* _PROMPT_: All of the entries are to be written out again verbatim.

Records from a collection:

····················

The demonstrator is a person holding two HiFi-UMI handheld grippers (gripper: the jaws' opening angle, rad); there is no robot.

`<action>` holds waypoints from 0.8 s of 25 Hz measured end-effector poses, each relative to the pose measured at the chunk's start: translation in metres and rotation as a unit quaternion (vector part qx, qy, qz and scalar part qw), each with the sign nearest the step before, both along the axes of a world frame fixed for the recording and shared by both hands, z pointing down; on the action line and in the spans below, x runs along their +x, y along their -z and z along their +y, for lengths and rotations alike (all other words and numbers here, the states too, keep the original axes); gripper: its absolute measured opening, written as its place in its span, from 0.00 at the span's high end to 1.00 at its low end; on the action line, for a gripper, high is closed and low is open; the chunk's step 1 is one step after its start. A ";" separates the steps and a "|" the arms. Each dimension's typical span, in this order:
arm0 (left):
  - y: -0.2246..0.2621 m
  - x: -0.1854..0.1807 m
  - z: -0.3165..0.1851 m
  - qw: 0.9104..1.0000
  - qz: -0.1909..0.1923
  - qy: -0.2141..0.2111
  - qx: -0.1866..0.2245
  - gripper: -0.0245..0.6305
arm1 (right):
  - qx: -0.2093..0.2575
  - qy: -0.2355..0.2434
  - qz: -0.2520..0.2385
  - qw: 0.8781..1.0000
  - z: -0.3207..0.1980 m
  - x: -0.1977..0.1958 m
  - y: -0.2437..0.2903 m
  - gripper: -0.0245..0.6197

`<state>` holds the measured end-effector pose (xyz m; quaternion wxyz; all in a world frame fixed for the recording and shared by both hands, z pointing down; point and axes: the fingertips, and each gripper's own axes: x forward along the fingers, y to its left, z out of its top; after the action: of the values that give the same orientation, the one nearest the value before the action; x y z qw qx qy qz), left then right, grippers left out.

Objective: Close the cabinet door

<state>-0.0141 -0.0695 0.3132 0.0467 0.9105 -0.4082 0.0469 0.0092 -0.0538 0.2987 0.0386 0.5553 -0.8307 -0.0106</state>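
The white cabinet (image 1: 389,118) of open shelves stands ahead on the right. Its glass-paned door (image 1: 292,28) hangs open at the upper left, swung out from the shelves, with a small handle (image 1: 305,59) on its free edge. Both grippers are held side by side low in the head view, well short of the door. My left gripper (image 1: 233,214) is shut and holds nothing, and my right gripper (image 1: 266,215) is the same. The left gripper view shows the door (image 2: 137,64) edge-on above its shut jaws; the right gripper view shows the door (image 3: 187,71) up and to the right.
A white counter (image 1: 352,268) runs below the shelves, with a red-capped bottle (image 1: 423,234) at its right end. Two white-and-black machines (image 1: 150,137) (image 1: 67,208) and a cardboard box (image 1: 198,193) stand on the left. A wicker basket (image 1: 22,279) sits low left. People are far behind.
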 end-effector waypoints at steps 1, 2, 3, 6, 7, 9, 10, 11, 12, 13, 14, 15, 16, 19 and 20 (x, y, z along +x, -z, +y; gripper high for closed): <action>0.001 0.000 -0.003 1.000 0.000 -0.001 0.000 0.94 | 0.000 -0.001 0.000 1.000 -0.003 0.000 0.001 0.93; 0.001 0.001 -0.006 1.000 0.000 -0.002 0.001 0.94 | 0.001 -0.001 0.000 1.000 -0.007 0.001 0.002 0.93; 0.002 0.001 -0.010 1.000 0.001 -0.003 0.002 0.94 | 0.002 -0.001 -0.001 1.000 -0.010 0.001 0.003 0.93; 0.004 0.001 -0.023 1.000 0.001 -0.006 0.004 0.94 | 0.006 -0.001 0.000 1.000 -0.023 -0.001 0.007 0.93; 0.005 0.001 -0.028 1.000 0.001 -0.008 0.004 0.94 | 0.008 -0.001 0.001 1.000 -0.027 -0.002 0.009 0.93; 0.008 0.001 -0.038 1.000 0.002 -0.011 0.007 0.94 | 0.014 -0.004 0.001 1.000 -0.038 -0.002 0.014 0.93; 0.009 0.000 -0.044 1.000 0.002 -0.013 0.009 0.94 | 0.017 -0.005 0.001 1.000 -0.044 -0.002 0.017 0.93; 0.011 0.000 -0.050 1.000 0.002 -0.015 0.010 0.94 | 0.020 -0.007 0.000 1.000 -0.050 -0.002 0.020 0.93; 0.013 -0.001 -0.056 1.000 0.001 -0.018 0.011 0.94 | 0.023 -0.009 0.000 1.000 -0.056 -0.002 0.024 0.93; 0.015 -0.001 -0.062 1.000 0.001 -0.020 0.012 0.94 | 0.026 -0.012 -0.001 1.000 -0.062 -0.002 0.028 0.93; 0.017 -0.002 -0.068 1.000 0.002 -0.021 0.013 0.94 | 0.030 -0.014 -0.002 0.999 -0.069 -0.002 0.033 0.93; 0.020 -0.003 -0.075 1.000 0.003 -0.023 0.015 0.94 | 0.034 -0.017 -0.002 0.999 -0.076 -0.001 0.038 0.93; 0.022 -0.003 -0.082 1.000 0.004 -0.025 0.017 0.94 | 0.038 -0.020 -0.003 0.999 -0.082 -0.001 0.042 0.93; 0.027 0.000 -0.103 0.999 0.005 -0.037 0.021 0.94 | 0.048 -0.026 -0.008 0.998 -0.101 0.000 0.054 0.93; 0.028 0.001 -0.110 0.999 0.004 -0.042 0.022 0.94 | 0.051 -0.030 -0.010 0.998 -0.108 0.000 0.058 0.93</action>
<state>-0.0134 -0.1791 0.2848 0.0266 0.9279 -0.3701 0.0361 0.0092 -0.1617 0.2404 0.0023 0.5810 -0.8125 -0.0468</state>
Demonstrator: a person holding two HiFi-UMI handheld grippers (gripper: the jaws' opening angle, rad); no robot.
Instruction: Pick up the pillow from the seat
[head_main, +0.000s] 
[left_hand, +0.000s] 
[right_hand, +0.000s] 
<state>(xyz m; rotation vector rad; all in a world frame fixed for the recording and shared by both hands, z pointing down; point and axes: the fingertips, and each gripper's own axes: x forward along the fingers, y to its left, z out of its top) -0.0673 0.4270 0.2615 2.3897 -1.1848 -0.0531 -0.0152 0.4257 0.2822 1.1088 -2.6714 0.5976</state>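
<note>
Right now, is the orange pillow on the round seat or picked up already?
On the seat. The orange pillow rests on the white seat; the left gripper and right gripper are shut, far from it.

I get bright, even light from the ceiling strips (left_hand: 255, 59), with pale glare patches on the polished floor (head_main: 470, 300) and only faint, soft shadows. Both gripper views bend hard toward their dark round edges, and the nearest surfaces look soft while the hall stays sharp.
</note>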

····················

* _EXERCISE OUTPUT_:
The demonstrator is a person holding two HiFi-UMI handheld grippers (gripper: the jaws' opening angle, rad); there is no robot.

`<action>` holds waypoints from 0.8 s of 25 Hz measured end-effector poses, each relative to the pose measured at the chunk's start: translation in metres and rotation as a unit quaternion (vector part qx, qy, qz and scalar part qw), each with the sign nearest the step before, both along the axes of a world frame fixed for the recording and shared by both hands, z pointing down; on the action line and in the spans below, x runs along their +x, y along their -z and z along their +y, for lengths and rotations alike (all other words and numbers here, the states too, keep the original axes); gripper: its absolute measured opening, written as its place in its span, from 0.00 at the span's high end to 1.00 at its low end; on the action line, for a gripper, high is closed and low is open; the chunk's step 1 is one step after its start. A ";" separates the steps and a "|" the arms. Each dimension's typical span, in this order:
arm0 (left):
  - y: -0.2246..0.2621 m
  - x: -0.1854..0.1807 m
  - z: -0.3165..0.1851 m
  - qw: 0.9104..1.0000
  - qz: -0.1909..0.1923
  - qy: -0.2141..0.2111
  - qx: -0.1866..0.2245
  - gripper: -0.0245..0.6305
arm1 (right):
  - qx: -0.2093..0.2575
  - qy: -0.2355..0.2434
  - qz: -0.2520..0.2385
  - qw: 0.8781..1.0000
  - z: -0.3207..0.1980 m
  - x: -0.1977..0.1958 m
  - y: -0.2437..0.2903 m
  - gripper: -0.0245..0.6197

`<state>` holds the measured end-effector pose (xyz m; quaternion wxyz; all in a world frame fixed for the recording and shared by both hands, z pointing down; point and axes: the fingertips, and each gripper's own axes: x forward along the fingers, y to its left, z out of its top; after the action: of the values that give the same orientation, the one nearest the value before the action; x y z qw qx qy qz), left then right, grippers left out.

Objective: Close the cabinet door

<state>-0.0141 -0.0695 0.3132 0.0467 0.9105 -0.4082 0.0469 0.0092 -0.0538 0.2987 0.0386 0.5553 -0.8307 -0.0106</state>
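The white cabinet (image 1: 389,118) of open shelves stands ahead on the right. Its glass-paned door (image 1: 292,28) hangs open at the upper left, swung out from the shelves, with a small handle (image 1: 305,59) on its free edge. Both grippers are held side by side low in the head view, well short of the door. My left gripper (image 1: 233,214) is shut and holds nothing, and my right gripper (image 1: 266,215) is the same. The left gripper view shows the door (image 2: 137,64) edge-on above its shut jaws; the right gripper view shows the door (image 3: 187,71) up and to the right.
A white counter (image 1: 352,268) runs below the shelves, with a red-capped bottle (image 1: 423,234) at its right end. Two white-and-black machines (image 1: 150,137) (image 1: 67,208) and a cardboard box (image 1: 198,193) stand on the left. A wicker basket (image 1: 22,279) sits low left. People are far behind.
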 end-effector waypoints at steps 1, 2, 3, 6, 7, 9, 10, 11, 12, 13, 14, 15, 16, 19 and 20 (x, y, z along +x, -z, +y; gripper high for closed): <action>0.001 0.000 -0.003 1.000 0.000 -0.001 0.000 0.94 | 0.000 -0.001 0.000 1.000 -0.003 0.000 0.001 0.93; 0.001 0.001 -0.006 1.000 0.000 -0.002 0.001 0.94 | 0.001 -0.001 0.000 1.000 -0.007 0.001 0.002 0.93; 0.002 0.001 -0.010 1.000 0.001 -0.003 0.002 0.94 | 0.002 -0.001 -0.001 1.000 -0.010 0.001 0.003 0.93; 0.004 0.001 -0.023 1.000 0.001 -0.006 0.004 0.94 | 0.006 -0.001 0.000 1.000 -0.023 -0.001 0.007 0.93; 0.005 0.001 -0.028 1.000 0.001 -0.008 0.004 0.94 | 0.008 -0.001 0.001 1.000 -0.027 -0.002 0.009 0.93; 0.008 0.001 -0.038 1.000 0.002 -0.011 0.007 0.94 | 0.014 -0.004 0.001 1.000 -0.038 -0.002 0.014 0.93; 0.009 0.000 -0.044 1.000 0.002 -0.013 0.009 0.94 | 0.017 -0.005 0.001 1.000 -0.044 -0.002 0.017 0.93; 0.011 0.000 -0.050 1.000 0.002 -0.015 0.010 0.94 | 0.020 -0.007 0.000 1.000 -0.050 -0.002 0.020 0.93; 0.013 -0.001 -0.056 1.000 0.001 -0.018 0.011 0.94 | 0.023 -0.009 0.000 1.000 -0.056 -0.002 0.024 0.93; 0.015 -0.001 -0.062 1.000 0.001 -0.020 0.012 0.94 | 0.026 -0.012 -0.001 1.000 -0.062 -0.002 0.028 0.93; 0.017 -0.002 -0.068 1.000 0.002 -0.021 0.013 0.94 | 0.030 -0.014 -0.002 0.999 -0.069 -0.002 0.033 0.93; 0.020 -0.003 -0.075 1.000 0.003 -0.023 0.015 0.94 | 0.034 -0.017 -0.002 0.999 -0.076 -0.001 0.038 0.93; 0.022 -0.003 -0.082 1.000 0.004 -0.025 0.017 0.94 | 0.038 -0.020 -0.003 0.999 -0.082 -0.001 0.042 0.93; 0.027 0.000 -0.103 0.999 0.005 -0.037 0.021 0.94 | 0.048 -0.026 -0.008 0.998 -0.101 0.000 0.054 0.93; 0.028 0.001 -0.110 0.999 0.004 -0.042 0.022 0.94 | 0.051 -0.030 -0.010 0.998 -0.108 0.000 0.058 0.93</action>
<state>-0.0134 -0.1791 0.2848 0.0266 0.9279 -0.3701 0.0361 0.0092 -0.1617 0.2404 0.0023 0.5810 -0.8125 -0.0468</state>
Demonstrator: a person holding two HiFi-UMI handheld grippers (gripper: the jaws' opening angle, rad); no robot.
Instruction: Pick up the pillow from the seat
[head_main, +0.000s] 
[left_hand, +0.000s] 
[right_hand, +0.000s] 
<state>(xyz m; rotation vector rad; all in a world frame fixed for the recording and shared by both hands, z pointing down; point and axes: the fingertips, and each gripper's own axes: x forward along the fingers, y to its left, z out of its top) -0.0673 0.4270 0.2615 2.3897 -1.1848 -0.0531 -0.0152 0.4257 0.2822 1.1088 -2.6714 0.5976</state>
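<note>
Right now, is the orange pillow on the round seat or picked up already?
On the seat. The orange pillow rests on the white seat; the left gripper and right gripper are shut, far from it.

I get bright, even light from the ceiling strips (left_hand: 255, 59), with pale glare patches on the polished floor (head_main: 470, 300) and only faint, soft shadows. Both gripper views bend hard toward their dark round edges, and the nearest surfaces look soft while the hall stays sharp.
</note>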

For this exercise, the answer is now complete.